> **Collected material**
----------------------------------------

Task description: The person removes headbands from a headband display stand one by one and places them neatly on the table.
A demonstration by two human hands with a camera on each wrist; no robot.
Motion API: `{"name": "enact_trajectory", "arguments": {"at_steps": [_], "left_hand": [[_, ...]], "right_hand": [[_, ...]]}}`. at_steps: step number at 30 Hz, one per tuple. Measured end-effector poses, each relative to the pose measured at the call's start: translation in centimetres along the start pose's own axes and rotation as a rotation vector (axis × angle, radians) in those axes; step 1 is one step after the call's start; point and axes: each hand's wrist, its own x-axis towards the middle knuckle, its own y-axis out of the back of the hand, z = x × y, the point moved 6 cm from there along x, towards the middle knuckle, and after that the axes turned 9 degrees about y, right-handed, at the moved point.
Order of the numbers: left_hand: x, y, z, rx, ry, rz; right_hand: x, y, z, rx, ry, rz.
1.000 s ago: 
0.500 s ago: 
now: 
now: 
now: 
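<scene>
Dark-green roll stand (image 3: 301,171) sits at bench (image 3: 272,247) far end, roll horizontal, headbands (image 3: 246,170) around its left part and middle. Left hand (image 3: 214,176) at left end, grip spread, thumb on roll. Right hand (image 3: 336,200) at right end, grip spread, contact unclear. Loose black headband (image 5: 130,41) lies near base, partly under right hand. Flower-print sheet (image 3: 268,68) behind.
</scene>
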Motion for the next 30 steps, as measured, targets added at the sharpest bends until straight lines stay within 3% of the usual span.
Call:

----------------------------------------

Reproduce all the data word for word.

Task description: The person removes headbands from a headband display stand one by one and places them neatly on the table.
A demonstration by two human hands with a camera on each wrist; no robot.
Motion API: `{"name": "enact_trajectory", "arguments": {"at_steps": [_], "left_hand": [[_, ...]], "right_hand": [[_, ...]]}}`. at_steps: step number at 30 Hz, one per tuple. Measured end-effector poses, each relative to the pose measured at the call's start: translation in centimetres along the start pose's own axes and rotation as a rotation vector (axis × angle, radians) in those axes; step 1 is one step after the call's start; point and axes: each hand's wrist, its own x-axis towards the middle knuckle, its own y-axis out of the back of the hand, z = x × y, the point moved 6 cm from there along x, towards the middle knuckle, and after that the axes turned 9 degrees about y, right-handed, at the moved point.
Order of the numbers: left_hand: x, y, z, rx, ry, rz; right_hand: x, y, z, rx, ry, rz.
1.000 s ago: 
0.500 s ago: 
now: 
now: 
now: 
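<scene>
Dark-green roll stand (image 3: 301,171) sits at bench (image 3: 272,247) far end, roll horizontal, headbands (image 3: 246,170) around its left part and middle. Left hand (image 3: 214,176) at left end, grip spread, thumb on roll. Right hand (image 3: 336,200) at right end, grip spread, contact unclear. Loose black headband (image 5: 130,41) lies near base, partly under right hand. Flower-print sheet (image 3: 268,68) behind.
</scene>
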Motion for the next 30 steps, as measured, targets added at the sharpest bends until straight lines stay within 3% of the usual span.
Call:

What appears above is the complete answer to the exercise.